Kurosawa’s ghosts are hazy, slow, terrifying entities. Some are seen more clearly than others, and some perhaps can’t be seen more clearly – one is a walking shadow whose limbs move in loping arcs, another is a black outline seen from a distance in a library, who flees, or disappears, when Ryosuke approaches. This is quite a scene, not just for the imagery, but because it leads Ryosuke to meet a university student who explains his theory that spirits are using technology (specifically the internet, it should be clear by now) to enter the world of the living. The scene isn’t fascinating because of the theory, necessarily, but because the student is moved to tell it when he notices that Ryosuke has seen the ghost. He, the student, has been seeing them around campus, which led him to the theory. But it’s the matter-of-fact way the topic is broached, both visually and through dialogue, that makes it obvious, if it wasn’t already, that Pulse is a ghost story like no other. The ghost Ryosuke sees is simply among the stacks in the library. It’s notable as a presence not because of what it’s doing, but because a pitch-black thing in the shape of a human shouldn’t be there.
The table has been set for this kind of off-hand way (and all the more chilling because of that) Kurosawa introduces his supernatural elements by showing Michi, Yabe, and Junko react to Taguchi’s suicide as something that not only should be put behind them instantly, but can be. Michi has to work harder to shake off what she saw, and what, when you get right down to it, must be a loss to her personally (the implication is that she was friends with Taguchi, that they all were) than Junko does, and maybe, finally she doesn’t. Maybe she only acts like she does. If that’s the case, the path she walks, as opposed to those down which Junko and Yabe go, is different for a reason. She’s more aware. She’s more awake as a human being.
This is perhaps what plagues everyone in Pulse: that they are human beings. I’ve seen the argument made, and made recently, that Kurosawa really blows the lid off the internet with this film, that he had its dangers pinned down while the rest of us were still marveling at its limitless newness, but not only am I not convinced that he makes his case, I’m not convinced his primary concern was to make one in the first place. The danger of Pulse, the weapon that is used against us, is loneliness, that most human and effortlessly acquired of diseases. This is not the worst thing that the internet has afflicted on the world by any means, at least as I see it in 2017. What the internet achieves as a device in Pulse is a representation of and a portal into the unknown (and a portal out of the unknown). As one character after another faces the unknown directly – not death exactly, or not merely death, but whatever death is prologue to – the realization of their aloneness begins to metastasize. Not so glib about death now, are you, Junko? So the internet isn’t the internet: the internet is death. Which, okay Kiyoshi Kurosawa, that’s a fair point.
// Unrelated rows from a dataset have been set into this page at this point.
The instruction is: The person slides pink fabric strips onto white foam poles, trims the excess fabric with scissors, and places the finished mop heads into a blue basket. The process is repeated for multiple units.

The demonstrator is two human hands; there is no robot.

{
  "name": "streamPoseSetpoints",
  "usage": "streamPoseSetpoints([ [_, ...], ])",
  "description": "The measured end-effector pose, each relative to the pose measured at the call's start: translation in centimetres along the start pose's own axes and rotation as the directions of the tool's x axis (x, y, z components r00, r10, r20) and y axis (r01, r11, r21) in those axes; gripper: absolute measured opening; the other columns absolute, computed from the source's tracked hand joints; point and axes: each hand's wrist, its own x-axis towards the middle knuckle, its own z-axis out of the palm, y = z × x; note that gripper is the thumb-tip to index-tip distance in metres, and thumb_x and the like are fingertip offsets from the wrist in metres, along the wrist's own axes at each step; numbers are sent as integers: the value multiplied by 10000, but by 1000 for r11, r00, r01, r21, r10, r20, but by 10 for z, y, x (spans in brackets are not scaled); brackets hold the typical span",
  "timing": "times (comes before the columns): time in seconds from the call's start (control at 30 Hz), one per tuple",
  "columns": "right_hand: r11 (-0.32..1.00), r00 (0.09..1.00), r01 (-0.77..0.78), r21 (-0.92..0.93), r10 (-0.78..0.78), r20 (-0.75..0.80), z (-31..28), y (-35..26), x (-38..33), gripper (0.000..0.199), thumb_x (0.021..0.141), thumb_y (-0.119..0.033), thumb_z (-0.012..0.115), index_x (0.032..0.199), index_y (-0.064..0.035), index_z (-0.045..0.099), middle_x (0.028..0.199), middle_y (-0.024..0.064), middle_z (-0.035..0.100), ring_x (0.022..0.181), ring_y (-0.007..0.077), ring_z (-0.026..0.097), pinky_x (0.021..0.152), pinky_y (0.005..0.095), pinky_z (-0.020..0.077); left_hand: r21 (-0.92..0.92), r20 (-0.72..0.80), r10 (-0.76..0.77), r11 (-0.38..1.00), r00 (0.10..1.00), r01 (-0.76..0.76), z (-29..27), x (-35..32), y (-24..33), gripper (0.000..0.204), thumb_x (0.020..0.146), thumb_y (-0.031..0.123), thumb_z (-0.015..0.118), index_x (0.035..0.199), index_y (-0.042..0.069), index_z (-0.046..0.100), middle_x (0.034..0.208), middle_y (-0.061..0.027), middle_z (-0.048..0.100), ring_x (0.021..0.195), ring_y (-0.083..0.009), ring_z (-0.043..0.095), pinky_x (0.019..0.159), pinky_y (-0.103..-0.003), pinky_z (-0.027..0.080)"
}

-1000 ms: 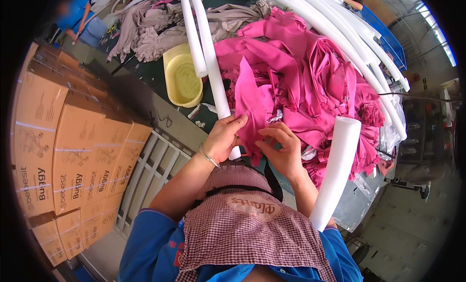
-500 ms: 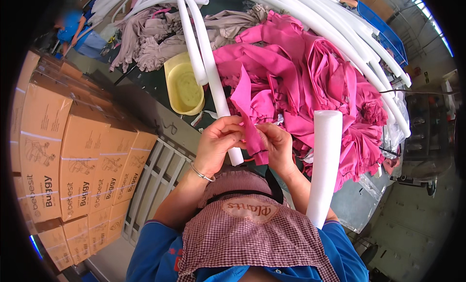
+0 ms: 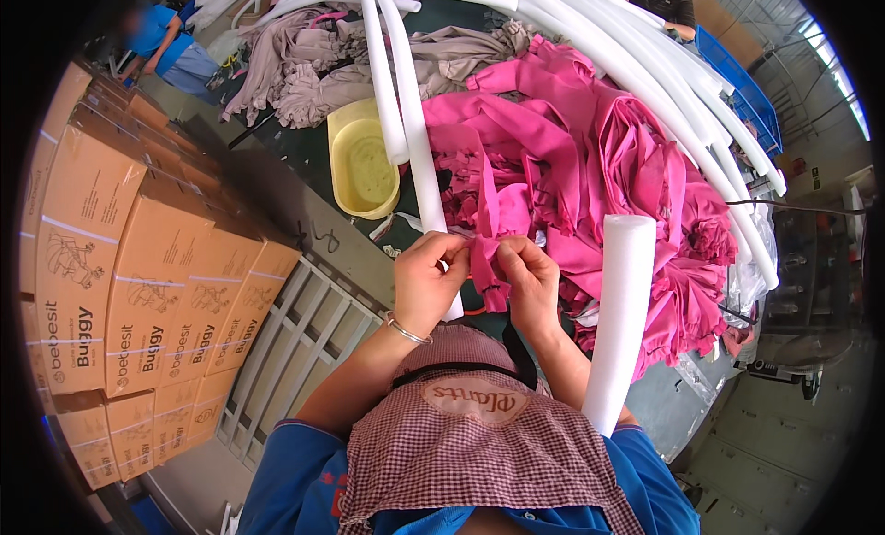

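Note:
A narrow piece of pink fabric point(image 3: 487, 272) hangs between my hands, in front of my apron. My left hand point(image 3: 430, 282) pinches its left edge with thumb and fingers; a bangle circles that wrist. The opposite edge is pinched by my right hand point(image 3: 531, 282), the fingertips of both hands close together. The piece runs up toward a large heap of pink fabric point(image 3: 636, 180) on the table. A white foam tube point(image 3: 623, 305) stands along my right forearm, partly covering it. Another white foam tube point(image 3: 422, 171) passes behind my left hand.
A yellow plastic tub point(image 3: 364, 180) sits left of the pink heap. Grey-beige fabric point(image 3: 309, 93) lies farther back. Long white foam tubes point(image 3: 682, 102) arc across the back and right. Stacked cardboard boxes point(image 3: 138, 286) and a slatted metal frame point(image 3: 295, 351) are at left. Two other people are farther off.
The right fingers have shifted from behind the pink piece to its right edge. The piece now hangs narrower and straighter. The whole view has turned slightly.

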Motion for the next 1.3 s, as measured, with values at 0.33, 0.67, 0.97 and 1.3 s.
streamPoseSetpoints([
  [0.33, 963, 979, -103, -249, 142, 145, -13, 4, 13, 46, 883, -27, 606, 900, 10, 584, 742, -22, 588, 670, 18, 499, 590, 192, 428, -619, 365, -433, 548, 824, 562, -7, 15, 2, 240, 811, -87, 532, 992, 61, 479, 829, -41, 623, 564, -53, 468, 490, -195, 344],
  [0.67, 852, 947, 318, -416, -268, 174, -8, -10, 23, 57, 856, 47, 590, 873, 11, 549, 734, 69, 581, 664, 80, 515, 591, 220, 433, -699, 469, -453, 335, 758, 632, -7, 21, 5, 225, 850, 64, 659, 1044, 53, 545, 849, -8, 607, 701, -77, 568, 578, -213, 453],
  [0.97, 896, 902, 384, -224, -312, 299, -9, -32, 13, 278, 729, -33, 755, 977, -6, 633, 913, 67, 630, 818, 142, 631, 720, 266, 514, -618, 333, -181, 699, 925, 360, -10, 9, 21, 245, 799, -16, 686, 1025, 7, 594, 883, -26, 628, 696, -77, 576, 569, -208, 465],
  [1.3, 949, 843, 271, -162, -153, 515, -7, -50, 17, 124, 787, 13, 697, 884, 1, 620, 885, 39, 611, 804, 99, 599, 696, 239, 494, -559, 429, -164, 724, 888, 404, -25, 9, 14, 96, 820, 19, 682, 891, -2, 621, 810, -21, 593, 604, -67, 536, 518, -196, 434],
])
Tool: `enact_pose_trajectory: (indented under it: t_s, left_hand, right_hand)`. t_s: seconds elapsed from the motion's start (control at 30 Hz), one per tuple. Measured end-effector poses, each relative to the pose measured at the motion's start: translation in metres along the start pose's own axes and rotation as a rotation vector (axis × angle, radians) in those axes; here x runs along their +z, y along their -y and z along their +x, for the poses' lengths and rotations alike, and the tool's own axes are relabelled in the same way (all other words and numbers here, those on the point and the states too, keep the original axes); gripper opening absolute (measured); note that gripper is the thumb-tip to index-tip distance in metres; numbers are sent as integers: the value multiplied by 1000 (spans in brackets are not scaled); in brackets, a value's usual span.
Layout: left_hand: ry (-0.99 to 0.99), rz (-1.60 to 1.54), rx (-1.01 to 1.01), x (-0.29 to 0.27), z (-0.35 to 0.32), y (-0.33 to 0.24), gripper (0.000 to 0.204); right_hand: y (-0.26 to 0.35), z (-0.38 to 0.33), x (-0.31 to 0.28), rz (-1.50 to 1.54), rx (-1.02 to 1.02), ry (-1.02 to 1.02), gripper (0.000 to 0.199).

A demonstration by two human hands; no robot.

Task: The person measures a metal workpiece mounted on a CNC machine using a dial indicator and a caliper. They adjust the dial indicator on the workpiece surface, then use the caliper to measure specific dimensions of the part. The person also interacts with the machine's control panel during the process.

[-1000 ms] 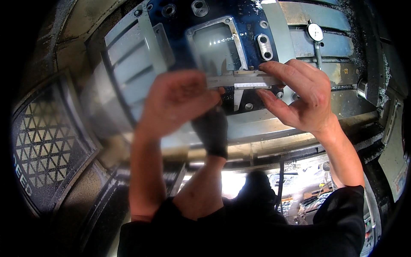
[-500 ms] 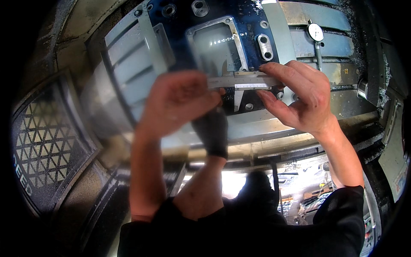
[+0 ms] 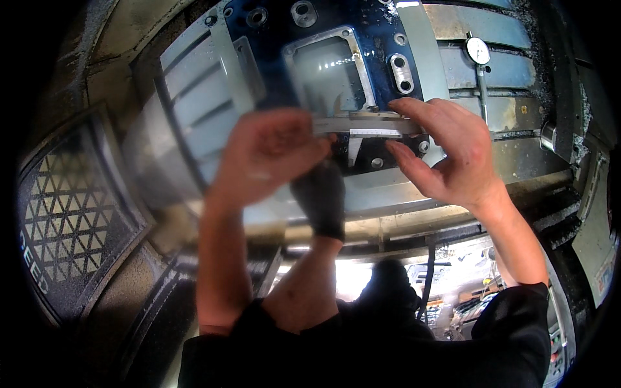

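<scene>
A steel vernier caliper (image 3: 378, 127) lies crosswise over the near part of a dark blue plate (image 3: 381, 52), below its rectangular opening. One caliper jaw (image 3: 354, 152) points toward me. My left hand (image 3: 272, 152), bare and smeared, is closed at the caliper's left end; its fingertips are hard to make out. Around the caliper's right part, the bare thumb and forefinger of my right hand (image 3: 453, 145) sit on either side of the bar. Below my left hand is another hand in a black glove (image 3: 318, 200); whose it is, I cannot tell.
A round dial gauge (image 3: 478, 50) on a thin stem stands on the slotted metal bed (image 3: 479, 19) at the right. Metal chips (image 3: 585, 110) line the far right edge. At the left stands a panel with a triangle-patterned grille (image 3: 65, 213).
My right hand has shifted slightly left, its thumb and forefinger a little wider apart. The caliper's jaw and white scale have slid slightly left. My left hand stays nearly still.
</scene>
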State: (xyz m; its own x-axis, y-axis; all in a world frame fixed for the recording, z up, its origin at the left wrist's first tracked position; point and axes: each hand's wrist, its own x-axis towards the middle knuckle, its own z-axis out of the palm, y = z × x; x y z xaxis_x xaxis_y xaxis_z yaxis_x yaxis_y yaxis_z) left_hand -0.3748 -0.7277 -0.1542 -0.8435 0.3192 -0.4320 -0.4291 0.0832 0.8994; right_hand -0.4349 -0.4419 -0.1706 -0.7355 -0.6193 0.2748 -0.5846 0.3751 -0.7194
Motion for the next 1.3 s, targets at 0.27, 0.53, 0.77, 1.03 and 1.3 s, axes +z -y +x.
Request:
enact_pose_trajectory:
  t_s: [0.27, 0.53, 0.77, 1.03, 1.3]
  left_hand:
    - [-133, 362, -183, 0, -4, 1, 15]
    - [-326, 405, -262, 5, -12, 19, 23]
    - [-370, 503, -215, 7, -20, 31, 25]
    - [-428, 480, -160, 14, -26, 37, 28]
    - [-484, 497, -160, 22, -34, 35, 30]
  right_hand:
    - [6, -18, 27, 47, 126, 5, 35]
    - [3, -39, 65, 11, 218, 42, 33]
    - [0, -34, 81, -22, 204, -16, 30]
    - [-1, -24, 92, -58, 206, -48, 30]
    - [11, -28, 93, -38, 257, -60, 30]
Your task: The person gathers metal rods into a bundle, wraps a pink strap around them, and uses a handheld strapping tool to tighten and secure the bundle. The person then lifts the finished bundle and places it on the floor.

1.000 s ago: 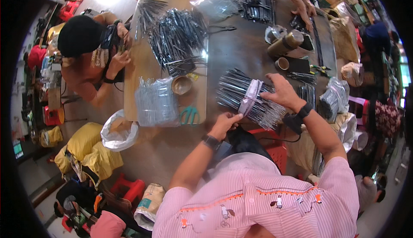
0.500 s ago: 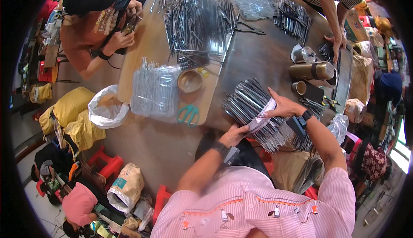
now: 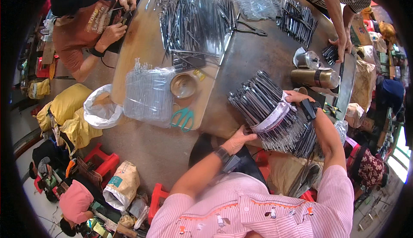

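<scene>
Round table (image 3: pixel 241 61): both hands grip a banded bundle of metal rods (image 3: pixel 266 109).

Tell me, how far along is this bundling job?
One bundle already has a white band round it, and both the left hand and right hand grip it. A loose pile and a smaller heap lie unbanded on the table.

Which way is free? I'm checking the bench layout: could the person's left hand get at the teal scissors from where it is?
Probably yes. The left hand rests at the near edge of the banded bundle of metal rods, and the teal scissors lie just to its left with bare table between.
</scene>
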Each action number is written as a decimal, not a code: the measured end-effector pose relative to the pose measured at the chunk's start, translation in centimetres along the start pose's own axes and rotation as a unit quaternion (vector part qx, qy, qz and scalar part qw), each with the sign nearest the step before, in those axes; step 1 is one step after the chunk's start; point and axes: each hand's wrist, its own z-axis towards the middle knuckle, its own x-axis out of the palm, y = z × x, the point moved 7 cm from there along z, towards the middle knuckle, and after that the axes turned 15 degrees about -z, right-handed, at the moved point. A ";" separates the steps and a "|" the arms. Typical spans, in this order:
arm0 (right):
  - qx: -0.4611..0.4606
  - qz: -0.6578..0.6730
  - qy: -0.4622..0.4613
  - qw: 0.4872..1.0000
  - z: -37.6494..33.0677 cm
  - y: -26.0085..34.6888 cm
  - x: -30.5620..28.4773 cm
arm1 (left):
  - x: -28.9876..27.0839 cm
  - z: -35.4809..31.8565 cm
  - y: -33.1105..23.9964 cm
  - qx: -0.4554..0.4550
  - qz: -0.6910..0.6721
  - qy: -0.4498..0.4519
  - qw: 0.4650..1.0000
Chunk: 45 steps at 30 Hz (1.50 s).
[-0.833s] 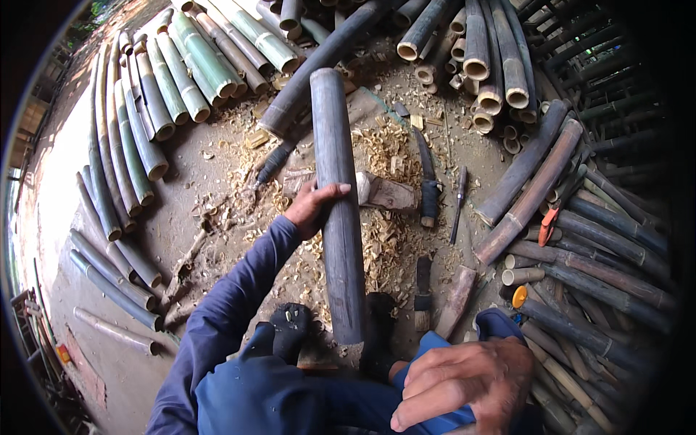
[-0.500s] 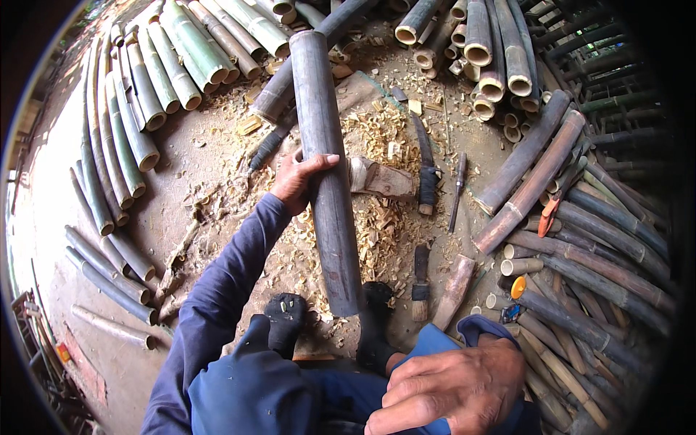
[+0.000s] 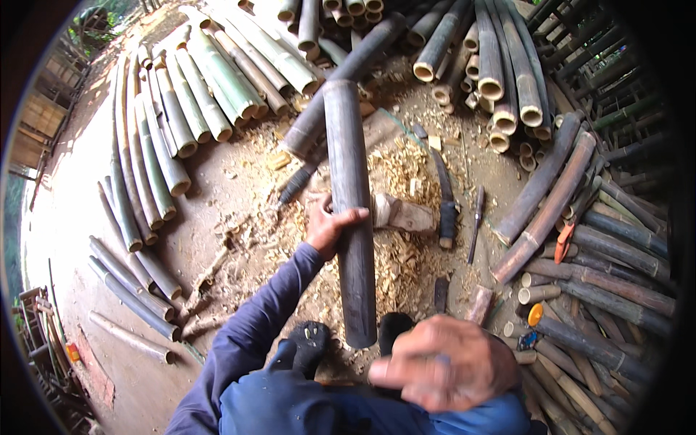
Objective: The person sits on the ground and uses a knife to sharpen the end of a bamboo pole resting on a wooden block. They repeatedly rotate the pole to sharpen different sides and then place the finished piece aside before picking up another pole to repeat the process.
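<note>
My left hand is closed round a dark bamboo section, its thumb lying across the front. The section stands out lengthwise over the ground, its lower end near my feet. Above my right thigh, my right hand is smeared by motion, with bent fingers and nothing visible in them. It is apart from the bamboo. Just right of the section lie a pale wooden block and a curved knife with a black-wrapped handle. Farther right is a slim rod-like tool. Another black-wrapped handle shows left of the section.
Wood shavings cover the ground around the block. Cut bamboo poles fan out at the far left, with further bamboo pieces stacked at the far right. Beside the right-hand pile are an orange-handled tool and a yellow disc.
The view has shifted, so the surroundings sit lower and farther right. My right hand has risen toward the section's lower end and blurred. My left hand keeps its hold on the bamboo.
</note>
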 end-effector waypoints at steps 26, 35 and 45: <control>0.496 0.029 0.078 0.864 -18.4 -21.8 20.1 | -1.4 -6.1 7.2 -0.227 0.019 0.082 0.970; 0.486 0.169 0.067 0.855 -16.6 -20.5 20.8 | -3.9 -8.7 10.1 -0.179 0.109 0.017 0.978; 0.520 0.072 0.003 0.851 -14.6 -21.1 24.1 | -3.2 -5.4 3.6 0.055 0.477 0.099 0.871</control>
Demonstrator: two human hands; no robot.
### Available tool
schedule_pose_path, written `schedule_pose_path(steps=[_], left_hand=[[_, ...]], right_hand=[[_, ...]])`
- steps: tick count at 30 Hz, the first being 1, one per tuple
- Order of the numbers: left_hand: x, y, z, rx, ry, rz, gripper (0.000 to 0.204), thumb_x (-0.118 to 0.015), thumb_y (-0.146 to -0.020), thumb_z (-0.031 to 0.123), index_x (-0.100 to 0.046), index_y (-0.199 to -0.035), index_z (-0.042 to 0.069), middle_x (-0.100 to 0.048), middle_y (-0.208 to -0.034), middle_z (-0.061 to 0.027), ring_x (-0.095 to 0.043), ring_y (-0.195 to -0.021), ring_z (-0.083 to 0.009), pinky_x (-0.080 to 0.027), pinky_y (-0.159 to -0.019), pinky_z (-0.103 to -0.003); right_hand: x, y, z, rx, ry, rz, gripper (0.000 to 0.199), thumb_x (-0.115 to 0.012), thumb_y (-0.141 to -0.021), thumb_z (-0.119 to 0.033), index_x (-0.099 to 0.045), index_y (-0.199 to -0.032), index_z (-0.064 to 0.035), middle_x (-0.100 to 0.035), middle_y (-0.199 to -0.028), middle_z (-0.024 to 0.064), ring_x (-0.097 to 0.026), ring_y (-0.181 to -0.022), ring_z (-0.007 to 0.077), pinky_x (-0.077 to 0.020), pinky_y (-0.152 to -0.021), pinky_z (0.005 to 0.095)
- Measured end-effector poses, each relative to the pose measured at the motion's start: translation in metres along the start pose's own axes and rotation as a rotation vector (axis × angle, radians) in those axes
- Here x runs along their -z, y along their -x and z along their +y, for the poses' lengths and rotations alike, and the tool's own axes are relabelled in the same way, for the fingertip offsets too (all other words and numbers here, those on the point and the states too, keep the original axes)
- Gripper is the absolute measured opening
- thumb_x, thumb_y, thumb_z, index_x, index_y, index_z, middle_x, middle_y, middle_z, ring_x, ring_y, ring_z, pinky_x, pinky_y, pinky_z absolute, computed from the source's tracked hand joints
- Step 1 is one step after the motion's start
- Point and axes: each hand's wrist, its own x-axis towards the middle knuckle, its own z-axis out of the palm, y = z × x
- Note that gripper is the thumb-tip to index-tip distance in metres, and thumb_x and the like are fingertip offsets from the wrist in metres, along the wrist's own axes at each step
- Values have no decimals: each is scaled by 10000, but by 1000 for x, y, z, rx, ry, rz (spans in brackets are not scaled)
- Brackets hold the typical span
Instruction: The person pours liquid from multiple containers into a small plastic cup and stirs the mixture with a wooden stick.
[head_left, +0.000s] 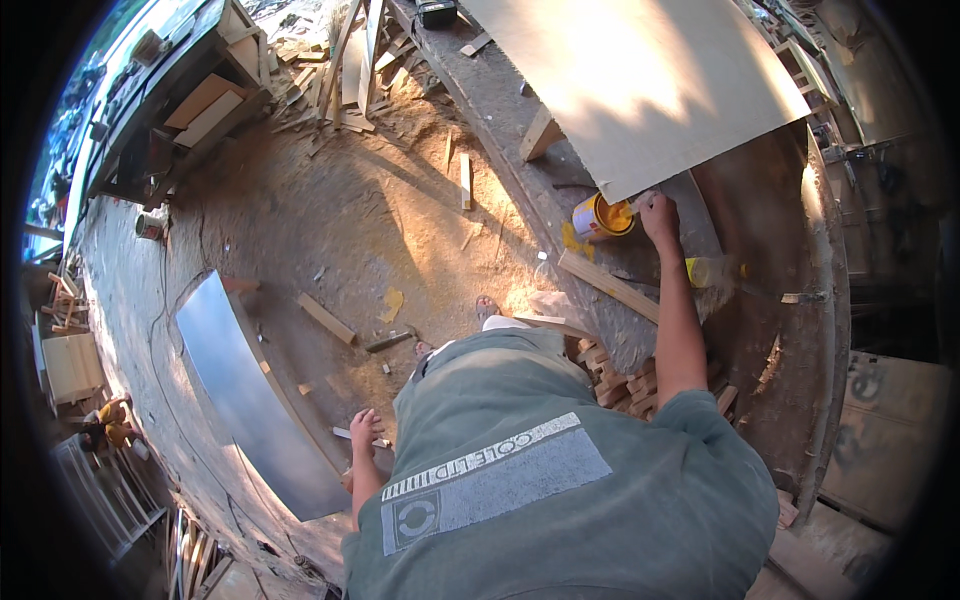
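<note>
Workshop yard, seen from above the person's head; a grey-green shirt point(560, 490) fills the near part of the view. The right hand point(658, 213) is stretched far out to the right, fist closed at the corner of a large pale plywood sheet point(640, 80); what it grips is too small to be made out. Just left of that hand an open yellow glue tin point(601, 217) is seen lying tilted on the grey workbench point(520, 150), with yellow smears beside it. A wooden batten point(608, 285) is laid across the bench near the tin, and a small yellow-capped bottle point(703, 271) is set to its right. Short wood offcuts point(625, 385) are stacked under the right arm. The left hand point(365, 428) hangs low on the left, fingers loosely curled, touching nothing clearly; whether anything is held cannot be told. Beside it a long curved sheet of grey metal point(250, 390) is laid on the dirt floor point(350, 220), where scraps of timber are scattered.
</note>
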Motion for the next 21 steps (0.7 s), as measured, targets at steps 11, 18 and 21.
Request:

Gradually, Pulse turns apocalyptic. It seems to be, at once literally and metaphorically, an apocalypse of suicides. As the film moves along towards its end, it begins to depopulate. By which I don’t mean that the characters we know begin to die off, though that happens as well. Rather, even in a film that has never been teeming with background extras, the spaces through which Kurosawa’s people and camera move become undeniably emptier. And then any doubt about this is removed, but it’s remarkable how Kurosawa gets this across before being blatant about it. Pulse is a movie whose narrative momentum is built around a process of slow removal. Unavoidably, the film gets lonelier and lonelier.